## Exercise
What must be handed in is the entire listing, exactly as written, with no pictures.

## Source data
____
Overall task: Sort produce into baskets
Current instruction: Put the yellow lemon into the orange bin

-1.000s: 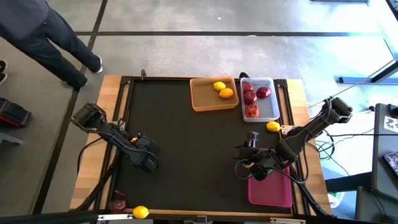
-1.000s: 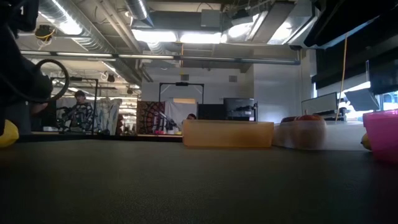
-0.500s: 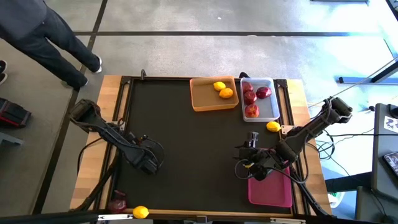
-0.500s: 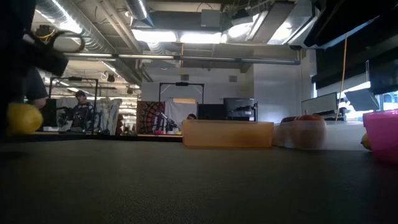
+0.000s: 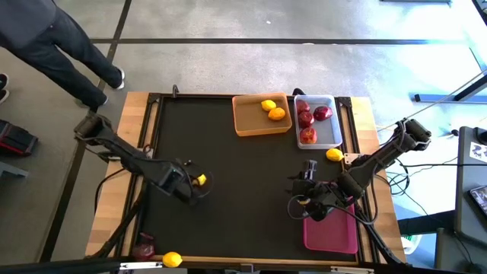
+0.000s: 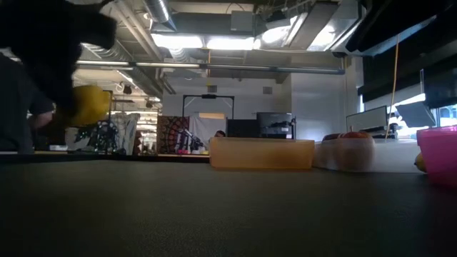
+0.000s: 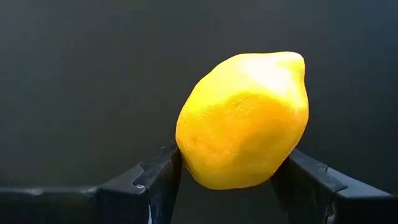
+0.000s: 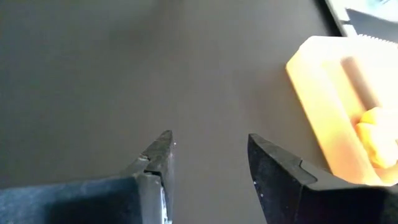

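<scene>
My left gripper (image 5: 192, 187) is shut on a yellow lemon (image 5: 200, 180) over the left middle of the black mat; the lemon also shows in the left wrist view (image 7: 244, 121) and the low view (image 6: 89, 105). My right gripper (image 5: 298, 202) is open and empty beside the pink basket (image 5: 335, 236), its fingers apart in the right wrist view (image 8: 208, 155). The orange basket (image 5: 237, 122) at the far edge holds a lemon (image 5: 268, 105) and an orange citrus (image 5: 277, 114). The white basket (image 5: 335, 135) beside it holds red apples (image 5: 306, 119). My left gripper pinches the lemon's two opposite sides (image 7: 186, 152) between its two fingers (image 7: 158, 180), near the lemon's end toward the wrist. The fingers slant down from the table's left. The lemon is lifted clear of the mat.
A loose lemon (image 5: 334, 154) lies on the wooden rim by the white basket. Another lemon (image 5: 172, 259) and a dark purple piece (image 5: 143, 247) lie at the near left corner. A person (image 5: 46, 46) stands beyond the far left corner.
My left gripper has gone up and toward the table's right edge with the lemon. The lemon has been lifted clear of the mat and now shows from above past the gripper. My right arm has kept still.
</scene>
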### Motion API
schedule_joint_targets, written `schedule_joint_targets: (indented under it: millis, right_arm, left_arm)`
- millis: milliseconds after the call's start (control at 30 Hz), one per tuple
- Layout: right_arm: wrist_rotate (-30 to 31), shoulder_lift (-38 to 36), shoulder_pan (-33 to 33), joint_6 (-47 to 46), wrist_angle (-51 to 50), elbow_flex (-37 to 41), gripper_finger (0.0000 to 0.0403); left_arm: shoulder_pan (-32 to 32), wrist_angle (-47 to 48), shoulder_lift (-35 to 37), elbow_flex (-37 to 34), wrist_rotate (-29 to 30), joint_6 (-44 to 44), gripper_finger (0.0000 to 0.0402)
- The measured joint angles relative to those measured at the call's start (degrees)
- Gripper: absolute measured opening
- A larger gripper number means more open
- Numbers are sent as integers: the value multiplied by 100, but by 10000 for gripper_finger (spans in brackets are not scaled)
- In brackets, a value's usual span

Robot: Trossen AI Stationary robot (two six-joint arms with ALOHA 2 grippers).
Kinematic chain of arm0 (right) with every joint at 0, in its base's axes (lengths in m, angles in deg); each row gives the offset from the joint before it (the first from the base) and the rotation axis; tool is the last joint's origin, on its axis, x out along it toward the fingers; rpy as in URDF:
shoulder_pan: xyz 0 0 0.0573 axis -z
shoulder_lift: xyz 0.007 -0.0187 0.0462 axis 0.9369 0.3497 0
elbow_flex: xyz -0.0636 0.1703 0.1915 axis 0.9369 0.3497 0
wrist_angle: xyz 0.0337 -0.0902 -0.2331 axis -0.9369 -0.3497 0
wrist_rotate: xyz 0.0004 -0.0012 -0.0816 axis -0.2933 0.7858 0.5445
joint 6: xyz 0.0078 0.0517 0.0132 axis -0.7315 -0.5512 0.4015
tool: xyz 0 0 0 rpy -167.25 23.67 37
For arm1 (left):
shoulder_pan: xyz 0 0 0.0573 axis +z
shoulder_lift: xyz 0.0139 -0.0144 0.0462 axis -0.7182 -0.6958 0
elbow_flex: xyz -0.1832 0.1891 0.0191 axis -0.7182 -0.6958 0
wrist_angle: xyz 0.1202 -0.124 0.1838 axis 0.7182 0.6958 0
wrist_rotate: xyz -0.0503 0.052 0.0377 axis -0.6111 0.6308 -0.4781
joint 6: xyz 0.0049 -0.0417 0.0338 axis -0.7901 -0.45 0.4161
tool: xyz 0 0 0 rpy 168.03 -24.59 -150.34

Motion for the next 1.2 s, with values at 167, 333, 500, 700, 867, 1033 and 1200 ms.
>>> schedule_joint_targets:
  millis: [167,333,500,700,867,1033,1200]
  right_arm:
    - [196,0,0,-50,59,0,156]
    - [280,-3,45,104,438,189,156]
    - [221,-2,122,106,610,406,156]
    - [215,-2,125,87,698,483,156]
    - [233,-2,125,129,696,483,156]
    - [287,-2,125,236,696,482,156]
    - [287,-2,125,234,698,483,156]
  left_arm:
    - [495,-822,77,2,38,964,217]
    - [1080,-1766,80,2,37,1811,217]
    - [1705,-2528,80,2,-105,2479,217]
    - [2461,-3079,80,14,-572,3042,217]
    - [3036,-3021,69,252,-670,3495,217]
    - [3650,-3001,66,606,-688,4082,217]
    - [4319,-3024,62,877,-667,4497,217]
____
## Task answer
Overall task: Sort produce into baskets
Current instruction: Put the yellow lemon into the orange bin

-1.000s: 
-1.000s: 
-0.500s: 
-0.500s: 
+0.000s: 
+0.000s: 
+0.000s: 
+0.000s: 

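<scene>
My left gripper (image 5: 192, 187) is shut on a yellow lemon (image 5: 200, 180) over the left middle of the black mat; the lemon also shows in the left wrist view (image 7: 244, 121) and the low view (image 6: 89, 105). My right gripper (image 5: 298, 202) is open and empty beside the pink basket (image 5: 335, 236), its fingers apart in the right wrist view (image 8: 208, 155). The orange basket (image 5: 237, 122) at the far edge holds a lemon (image 5: 268, 105) and an orange citrus (image 5: 277, 114). The white basket (image 5: 335, 135) beside it holds red apples (image 5: 306, 119). My left gripper pinches the lemon's two opposite sides (image 7: 186, 152) between its two fingers (image 7: 158, 180), near the lemon's end toward the wrist. The fingers slant down from the table's left. The lemon is lifted clear of the mat.
A loose lemon (image 5: 334, 154) lies on the wooden rim by the white basket. Another lemon (image 5: 172, 259) and a dark purple piece (image 5: 143, 247) lie at the near left corner. A person (image 5: 46, 46) stands beyond the far left corner.
My left gripper has gone up and toward the table's right edge with the lemon. The lemon has been lifted clear of the mat and now shows from above past the gripper. My right arm has kept still.
</scene>
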### Motion API
schedule_joint_targets, written `schedule_joint_targets: (indented under it: millis, right_arm, left_arm)`
- millis: milliseconds after the call's start (control at 30 Hz), one per tuple
- Layout: right_arm: wrist_rotate (-30 to 31), shoulder_lift (-38 to 36), shoulder_pan (-33 to 33), joint_6 (-47 to 46), wrist_angle (-51 to 50), elbow_flex (-37 to 41), gripper_finger (0.0000 to 0.0403); left_arm: shoulder_pan (-32 to 32), wrist_angle (-47 to 48), shoulder_lift (-35 to 37), elbow_flex (-37 to 34), wrist_rotate (-29 to 30), joint_6 (-44 to 44), gripper_finger (0.0000 to 0.0402)
- The measured joint angles relative to those measured at the call's start (degrees)
- Gripper: absolute measured opening
- A larger gripper number means more open
- Numbers are sent as integers: the value multiplied by 100, but by 10000 for gripper_finger (spans in brackets are not scaled)
- In brackets, a value's usual span

Robot: Trossen AI Stationary robot (two six-joint arms with ALOHA 2 grippers).
Kinematic chain of arm0 (right) with every joint at 0, in its base's axes (lengths in m, angles in deg); each row gives the offset from the joint before it (the first from the base) and the rotation axis; tool is the last joint's origin, on its axis, x out along it toward the fingers; rpy as in URDF:
shoulder_pan: xyz 0 0 0.0573 axis -z
shoulder_lift: xyz 0.007 -0.0187 0.0462 axis 0.9369 0.3497 0
elbow_flex: xyz -0.0636 0.1703 0.1915 axis 0.9369 0.3497 0
wrist_angle: xyz 0.0337 -0.0902 -0.2331 axis -0.9369 -0.3497 0
wrist_rotate: xyz 0.0004 -0.0012 -0.0816 axis -0.2933 0.7858 0.5445
joint 6: xyz 0.0078 0.0517 0.0132 axis -0.7315 -0.5512 0.4015
tool: xyz 0 0 0 rpy -167.25 23.67 37
For arm1 (left):
shoulder_pan: xyz 0 0 0.0573 axis +z
shoulder_lift: xyz 0.0139 -0.0144 0.0462 axis -0.7182 -0.6958 0
elbow_flex: xyz -0.1832 0.1891 0.0191 axis -0.7182 -0.6958 0
wrist_angle: xyz 0.1202 -0.124 0.1838 axis 0.7182 0.6958 0
wrist_rotate: xyz -0.0503 0.052 0.0377 axis -0.6111 0.6308 -0.4781
joint 6: xyz 0.0049 -0.0417 0.0338 axis -0.7901 -0.45 0.4161
tool: xyz 0 0 0 rpy 168.03 -24.59 -150.34

Motion for the next 1.2 s, with values at 167, 333, 500, 700, 867, 1033 and 1200 ms.
>>> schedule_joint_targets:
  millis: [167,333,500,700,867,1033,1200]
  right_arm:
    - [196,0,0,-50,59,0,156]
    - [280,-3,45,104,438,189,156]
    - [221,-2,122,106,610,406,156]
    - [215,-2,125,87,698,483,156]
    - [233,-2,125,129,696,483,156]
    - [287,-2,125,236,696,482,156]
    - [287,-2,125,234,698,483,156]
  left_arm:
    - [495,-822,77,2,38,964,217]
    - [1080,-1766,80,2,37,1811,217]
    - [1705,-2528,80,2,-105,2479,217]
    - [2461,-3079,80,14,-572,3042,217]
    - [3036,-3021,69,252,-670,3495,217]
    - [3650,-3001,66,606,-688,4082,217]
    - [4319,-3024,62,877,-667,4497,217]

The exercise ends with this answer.